I thought I was going to be much more cool about this
But I’m not.
Actually, I’m freaking out. One moment, I’m ecstatically dancing around the kitchen. The next, you’ll find me gibbering in fear in the corner.
You see, I went to Goodreads to grab a copy of my blurb, because I was honestly too lazy to drill down through several layers of files on my usb stick, only to notice that there’s 10 people who have marked Bite Me Tender as To Read.
And I don’t know them.
So, I am literally doing the yo-yo/rollercoaster emotion thing.

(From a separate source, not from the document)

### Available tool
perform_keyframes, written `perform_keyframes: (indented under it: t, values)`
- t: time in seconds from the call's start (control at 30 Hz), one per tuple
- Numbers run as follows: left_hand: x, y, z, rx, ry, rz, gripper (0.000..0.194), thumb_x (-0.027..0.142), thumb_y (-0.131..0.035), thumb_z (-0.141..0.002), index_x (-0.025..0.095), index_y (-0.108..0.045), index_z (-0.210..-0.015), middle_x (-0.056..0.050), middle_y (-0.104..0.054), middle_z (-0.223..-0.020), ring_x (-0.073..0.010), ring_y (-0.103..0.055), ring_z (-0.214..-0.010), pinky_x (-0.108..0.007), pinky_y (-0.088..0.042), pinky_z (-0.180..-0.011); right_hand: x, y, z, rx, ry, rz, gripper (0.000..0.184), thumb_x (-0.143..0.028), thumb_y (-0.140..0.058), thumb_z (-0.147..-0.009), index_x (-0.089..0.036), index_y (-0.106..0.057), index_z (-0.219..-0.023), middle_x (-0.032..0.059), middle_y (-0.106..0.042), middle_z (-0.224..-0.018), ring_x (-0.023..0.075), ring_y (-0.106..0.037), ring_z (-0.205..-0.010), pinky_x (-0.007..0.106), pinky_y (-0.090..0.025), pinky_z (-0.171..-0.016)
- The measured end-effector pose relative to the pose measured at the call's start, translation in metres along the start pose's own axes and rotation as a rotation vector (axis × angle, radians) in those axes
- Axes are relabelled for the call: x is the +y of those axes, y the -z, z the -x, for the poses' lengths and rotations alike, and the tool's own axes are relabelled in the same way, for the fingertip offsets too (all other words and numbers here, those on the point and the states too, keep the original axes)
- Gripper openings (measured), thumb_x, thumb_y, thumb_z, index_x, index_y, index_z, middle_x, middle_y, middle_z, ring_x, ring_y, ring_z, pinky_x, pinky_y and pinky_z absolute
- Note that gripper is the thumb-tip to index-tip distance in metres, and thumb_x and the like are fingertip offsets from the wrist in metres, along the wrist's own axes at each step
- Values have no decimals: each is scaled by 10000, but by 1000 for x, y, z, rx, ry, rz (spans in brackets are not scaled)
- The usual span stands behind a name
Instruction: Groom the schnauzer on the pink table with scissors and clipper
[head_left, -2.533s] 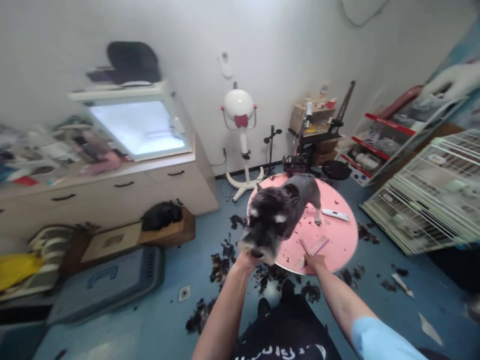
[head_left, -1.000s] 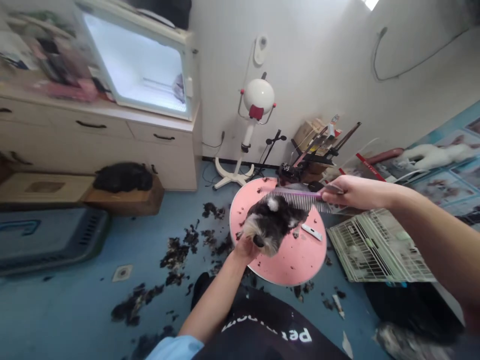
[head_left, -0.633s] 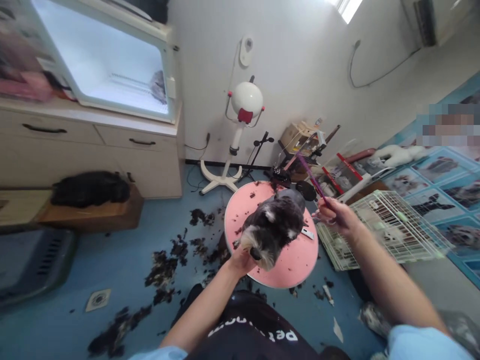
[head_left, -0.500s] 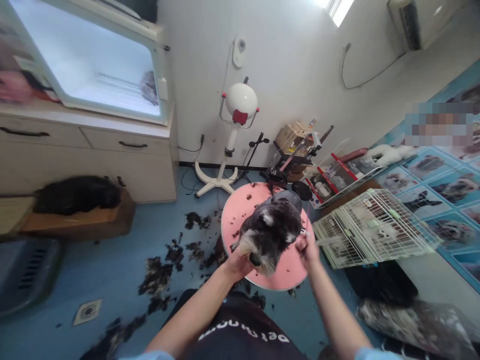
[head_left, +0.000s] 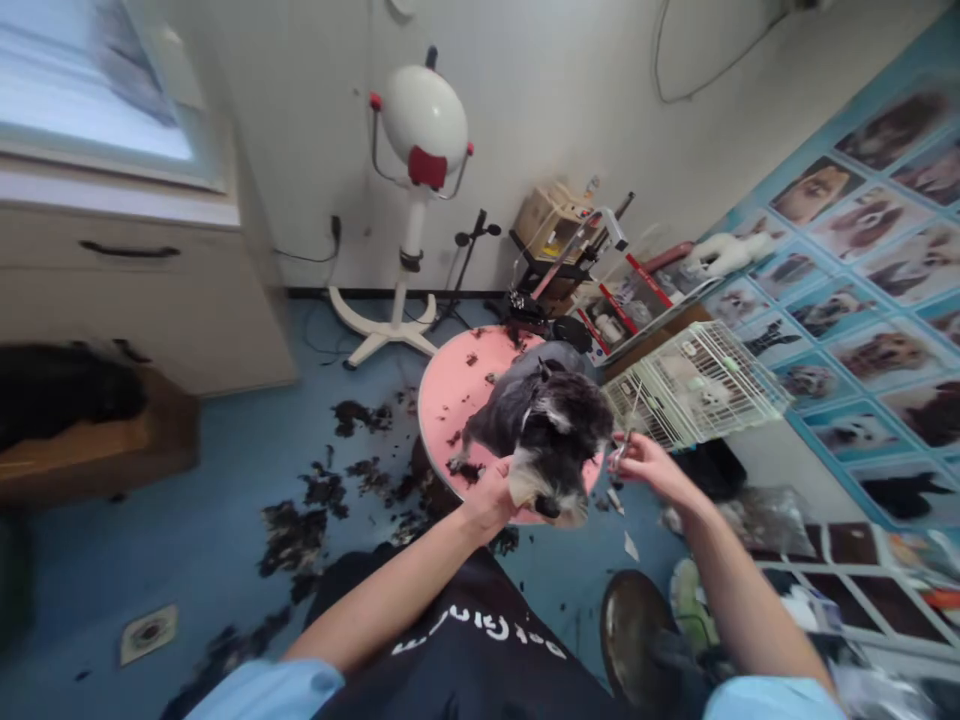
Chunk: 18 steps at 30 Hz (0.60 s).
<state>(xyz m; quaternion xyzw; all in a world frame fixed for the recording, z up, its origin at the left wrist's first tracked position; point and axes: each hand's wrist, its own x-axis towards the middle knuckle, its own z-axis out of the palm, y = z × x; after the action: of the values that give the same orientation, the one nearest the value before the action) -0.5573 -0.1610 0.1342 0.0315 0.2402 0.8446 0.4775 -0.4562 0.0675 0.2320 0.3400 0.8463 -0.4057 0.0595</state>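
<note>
A black-and-grey dog (head_left: 566,415) with a pale muzzle sits on a round pink grooming table (head_left: 442,390), facing me. My left hand (head_left: 491,495) is closed at the pale beard, under the side of its muzzle. To the right of the dog's head, my right hand (head_left: 649,465) grips a pair of scissors (head_left: 628,440), blades pointing up and apart from the fur. Dark hair clippings (head_left: 471,472) lie scattered over the tabletop.
Clumps of cut hair (head_left: 292,535) cover the blue floor left of the table. A white stand dryer (head_left: 424,115) stands behind it. A wire cage (head_left: 697,385) with a white animal inside is at the right. A brown stool (head_left: 634,625) sits near my legs.
My view has swung right and down. The dog's head has lifted and turned towards the right. My right hand with the scissors has moved outward, away from the dog.
</note>
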Motion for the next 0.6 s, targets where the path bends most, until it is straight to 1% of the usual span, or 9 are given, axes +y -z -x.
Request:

Maybe they’ll say nice things about it.
Maybe they’ll hate it.
Maybe they’ll notice all the weak spots, because they aren’t actually just in my head.

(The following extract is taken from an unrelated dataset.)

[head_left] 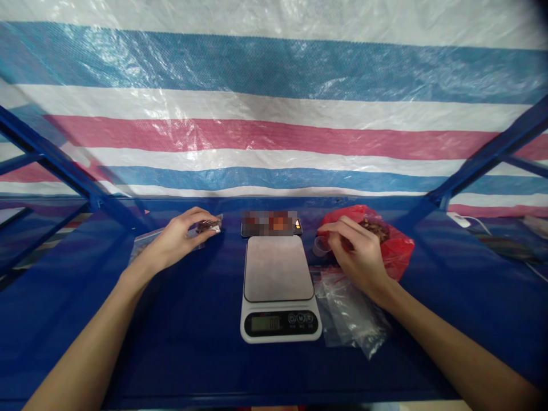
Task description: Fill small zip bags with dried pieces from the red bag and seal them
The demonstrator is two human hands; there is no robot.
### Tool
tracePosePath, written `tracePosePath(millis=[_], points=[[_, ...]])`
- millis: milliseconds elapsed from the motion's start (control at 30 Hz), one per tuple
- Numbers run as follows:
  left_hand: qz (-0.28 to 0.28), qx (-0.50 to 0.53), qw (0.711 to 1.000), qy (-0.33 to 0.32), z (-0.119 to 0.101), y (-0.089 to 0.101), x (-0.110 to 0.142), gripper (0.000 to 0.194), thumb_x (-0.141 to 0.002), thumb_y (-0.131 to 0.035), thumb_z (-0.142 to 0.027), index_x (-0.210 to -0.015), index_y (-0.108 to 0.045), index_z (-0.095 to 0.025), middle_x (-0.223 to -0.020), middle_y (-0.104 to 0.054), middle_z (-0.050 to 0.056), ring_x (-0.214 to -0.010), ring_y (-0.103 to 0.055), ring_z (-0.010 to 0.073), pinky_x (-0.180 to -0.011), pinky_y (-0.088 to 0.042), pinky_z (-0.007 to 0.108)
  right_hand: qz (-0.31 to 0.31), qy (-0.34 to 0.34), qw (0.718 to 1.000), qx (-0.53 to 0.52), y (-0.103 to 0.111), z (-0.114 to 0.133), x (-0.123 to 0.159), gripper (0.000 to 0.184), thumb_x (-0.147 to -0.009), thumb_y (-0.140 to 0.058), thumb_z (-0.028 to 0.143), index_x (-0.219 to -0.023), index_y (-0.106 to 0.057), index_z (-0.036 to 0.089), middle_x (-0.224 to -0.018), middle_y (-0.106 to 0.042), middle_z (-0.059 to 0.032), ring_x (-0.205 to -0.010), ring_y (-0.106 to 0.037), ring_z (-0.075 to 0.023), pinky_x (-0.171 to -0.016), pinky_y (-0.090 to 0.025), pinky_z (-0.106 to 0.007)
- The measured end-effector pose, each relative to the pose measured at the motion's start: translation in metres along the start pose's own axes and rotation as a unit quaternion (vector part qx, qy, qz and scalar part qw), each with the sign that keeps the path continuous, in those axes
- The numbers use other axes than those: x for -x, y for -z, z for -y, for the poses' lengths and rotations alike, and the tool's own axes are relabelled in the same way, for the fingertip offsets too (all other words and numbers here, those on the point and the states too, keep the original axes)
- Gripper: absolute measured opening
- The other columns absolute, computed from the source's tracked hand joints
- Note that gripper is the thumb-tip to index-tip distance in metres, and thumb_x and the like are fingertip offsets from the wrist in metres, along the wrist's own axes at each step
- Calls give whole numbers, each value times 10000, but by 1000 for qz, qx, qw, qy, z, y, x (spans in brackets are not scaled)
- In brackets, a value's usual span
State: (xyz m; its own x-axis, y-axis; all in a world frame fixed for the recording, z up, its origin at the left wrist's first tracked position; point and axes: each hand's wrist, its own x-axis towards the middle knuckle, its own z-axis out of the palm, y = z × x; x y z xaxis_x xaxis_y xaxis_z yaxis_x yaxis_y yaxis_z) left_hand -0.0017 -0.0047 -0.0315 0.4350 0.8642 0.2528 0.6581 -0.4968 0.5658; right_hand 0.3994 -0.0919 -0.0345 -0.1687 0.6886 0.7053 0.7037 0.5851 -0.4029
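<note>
the left forearm (pixel 89 337) and right forearm (pixel 449 342) come in from the lower corners across a blue shelf (pixel 128 348), elbows well apart and wrists low, both reaching toward the kitchen scale (pixel 278 285). its display faces the person, and the small figure on it is too dim to be sure of. just right of the scale lies a crumpled clear bag (pixel 353 317). farther up on that side, the right hand (pixel 355 257) curls palm-down, its fingers bent around a translucent scrap (pixel 322 246) beside a red bag (pixel 398 254) that holds dark brown pieces (pixel 374 229); whether those fingers are closed on anything cannot be told. left of the scale, the left hand (pixel 177 240) is clenched on a small clear packet (pixel 209 226) of similar dark pieces, thumb and fingers pinching it, with a flat clear bag (pixel 148 244) under the wrist. a light fingertip pinch at the packet's edge seems best here, with its opening kept upward so that nothing spills. behind the scale sits a blurred phone (pixel 269 224), and beyond it a striped tarp (pixel 274 131) hangs behind blue steel framing (pixel 55 165).
</note>
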Motion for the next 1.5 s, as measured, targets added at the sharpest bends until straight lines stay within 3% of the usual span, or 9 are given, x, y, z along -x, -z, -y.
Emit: tracePosePath(millis=[233, 467, 633, 700, 800, 900, 1033, 1233, 1500], points=[[-94, 90, 991, 41, -23, -4, 4, 390, -904, -736, -585, -855, -673, -203, -981, -748, 48, -847, -694, 197, -791, -558, 310, 19, -6, 1000, -10, 1, 2, 1, 248, -983, -533, 65, -1044, -732, 200, -878, -721, -38, -714, -692, -156, -658, -539, -272], [-139, 139, 981, -3, -25, -9, -1, 349, -896, -756, -550, -848, -755, -204, -1118, -737, 77, -1042, -696, 230, -955, -544, 343, 25, 9, 1000, -1, 1, 6, 3, 209, -985, -556, 109, -1071, -731, 184, -739, -732, 14, -527, -612, -99, -564, -483, -215], [-210, 146, 965, 49, -26, -10, -1, 397, -926, -711, -555, -751, -732, -199, -789, -645, 20, -746, -608, 157, -710, -500, 274, 158, -38, 984, -78, 19, 14, -7, 186, -1023, -530, 218, -882, -645, 185, -636, -564, 48, -502, -465, -77, -514, -359, -219], [-210, 206, 951, 90, -31, -11, -1, 414, -947, -688, -537, -714, -692, -195, -617, -548, -17, -563, -498, 119, -562, -424, 253, 299, -79, 940, -146, 32, 17, -14, 344, -1033, -554, 309, -712, -510, 197, -612, -478, 51, -527, -422, -77, -505, -312, -223], [-203, 317, 919, 121, -40, -13, -2, 357, -899, -756, -493, -728, -686, -188, -522, -526, -40, -457, -455, 98, -489, -414, 237, 554, -166, 789, -210, 49, 21, -20, 471, -1021, -594, 450, -650, -444, 203, -545, -463, 53, -485, -431, -82, -459, -293, -211], [-204, 397, 881, 154, -44, -12, -5, 313, -738, -909, -416, -838, -743, -170, -652, -704, 0, -536, -626, 122, -564, -553, 238, 656, -235, 693, -187, 54, 22, -21, 461, -1009, -592, 484, -655, -525, 196, -518, -553, 24, -439, -499, -104, -420, -343, -202], [-181, 428, 869, 171, -43, -10, -6, 414, -677, -947, -400, -959, -786, -143, -956, -831, 115, -836, -799, 223, -835, -670, 318, 603, -232, 738, -194, 47, 14, -18, 490, -996, -603, 475, -604, -587, 182, -491, -582, 0, -416, -497, -105, -407, -345, -204], [-92, 399, 899, 153, -62, 2, -15, 400, -739, -896, -500, -911, -805, -150, -952, -835, 144, -870, -815, 278, -803, -681, 358, 582, -243, 722, -285, 51, 7, -31, 456, -1005, -617, 554, -788, -690, 159, -517, -592, 24, -407, -493, -91, -389, -350, -188], [115, 266, 957, -22, -155, 38, -70, 308, -839, -803, -416, -673, -717, -171, -508, -645, 19, -431, -541, 94, -434, -344, 213, 273, -168, 885, -339, 27, 54, -123, 417, -1034, -605, 530, -861, -683, 159, -563, -646, 19, -383, -503, -64, -379, -363, -182]])
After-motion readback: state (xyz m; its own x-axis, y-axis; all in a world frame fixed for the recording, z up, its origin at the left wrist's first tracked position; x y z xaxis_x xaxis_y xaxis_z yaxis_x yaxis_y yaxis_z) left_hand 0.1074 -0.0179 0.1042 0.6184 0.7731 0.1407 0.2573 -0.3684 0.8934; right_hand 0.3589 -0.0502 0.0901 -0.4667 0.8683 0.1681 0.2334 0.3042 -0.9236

Maybe they’ll demand a sequel right now. (I’m not sure that this one isn’t the one that scares me the most.)
The only thing I do know is that they have nothing invested in this story, except the time it took to read it and bit of pocket money. They don’t have to like it.

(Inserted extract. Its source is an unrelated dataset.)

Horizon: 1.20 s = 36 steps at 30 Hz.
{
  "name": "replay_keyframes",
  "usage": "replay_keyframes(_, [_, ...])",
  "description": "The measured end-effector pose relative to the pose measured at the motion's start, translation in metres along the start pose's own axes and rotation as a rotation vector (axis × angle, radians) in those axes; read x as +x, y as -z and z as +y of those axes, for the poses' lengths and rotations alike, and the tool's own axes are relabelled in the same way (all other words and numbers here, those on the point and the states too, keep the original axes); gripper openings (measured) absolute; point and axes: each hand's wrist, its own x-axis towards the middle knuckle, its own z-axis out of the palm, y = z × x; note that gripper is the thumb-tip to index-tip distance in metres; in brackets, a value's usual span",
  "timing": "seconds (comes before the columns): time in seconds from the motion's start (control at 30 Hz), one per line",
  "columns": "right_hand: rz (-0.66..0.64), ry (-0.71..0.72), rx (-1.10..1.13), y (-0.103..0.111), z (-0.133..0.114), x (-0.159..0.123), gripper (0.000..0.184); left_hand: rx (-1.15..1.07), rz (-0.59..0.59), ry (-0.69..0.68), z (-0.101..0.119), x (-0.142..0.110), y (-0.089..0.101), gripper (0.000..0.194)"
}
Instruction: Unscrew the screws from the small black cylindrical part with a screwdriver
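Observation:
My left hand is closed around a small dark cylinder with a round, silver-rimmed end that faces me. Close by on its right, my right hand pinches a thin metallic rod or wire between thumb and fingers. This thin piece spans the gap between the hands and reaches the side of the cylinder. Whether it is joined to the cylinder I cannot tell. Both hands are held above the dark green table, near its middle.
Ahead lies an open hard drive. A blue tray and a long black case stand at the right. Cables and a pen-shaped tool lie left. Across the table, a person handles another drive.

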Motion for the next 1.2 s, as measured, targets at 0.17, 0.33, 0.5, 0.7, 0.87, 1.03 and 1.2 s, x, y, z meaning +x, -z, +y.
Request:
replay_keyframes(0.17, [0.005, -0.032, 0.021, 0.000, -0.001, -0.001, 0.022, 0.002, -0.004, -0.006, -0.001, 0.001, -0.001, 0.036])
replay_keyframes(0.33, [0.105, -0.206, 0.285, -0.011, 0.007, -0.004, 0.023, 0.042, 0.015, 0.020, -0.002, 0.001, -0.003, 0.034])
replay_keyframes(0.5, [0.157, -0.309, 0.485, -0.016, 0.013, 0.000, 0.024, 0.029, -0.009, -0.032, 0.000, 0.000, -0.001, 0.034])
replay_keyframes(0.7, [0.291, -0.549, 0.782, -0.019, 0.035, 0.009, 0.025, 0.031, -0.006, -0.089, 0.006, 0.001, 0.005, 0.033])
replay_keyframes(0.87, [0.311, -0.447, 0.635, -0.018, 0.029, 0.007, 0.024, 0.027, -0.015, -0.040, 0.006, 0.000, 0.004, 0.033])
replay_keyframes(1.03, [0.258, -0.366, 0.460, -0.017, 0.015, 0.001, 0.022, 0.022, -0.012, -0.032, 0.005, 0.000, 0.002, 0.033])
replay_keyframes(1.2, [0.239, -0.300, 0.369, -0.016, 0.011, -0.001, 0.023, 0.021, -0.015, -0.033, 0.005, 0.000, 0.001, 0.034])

That scares me, too. I really like my boys. I like the story, but I really like my boys. And my girls. Levi, with his low-key sense of humour. Glyn with his sharp tongue and all those unexpected chinks in his armour. Gram, who quite properly terrifies me, in case she comes to visit. Even Bryan and Holly and poor Connor, who has much more depth than I could show in this story.
And so, I sit here, with a couple of half-wild tomcats fighting in my belly, and try to figure out how I’m going to get through the next couple of days without going completely nuts, instead of just mostly nuts. Because, really, at this point? I am completely powerless. They’re out of my hands.
May they find a happy home in yours.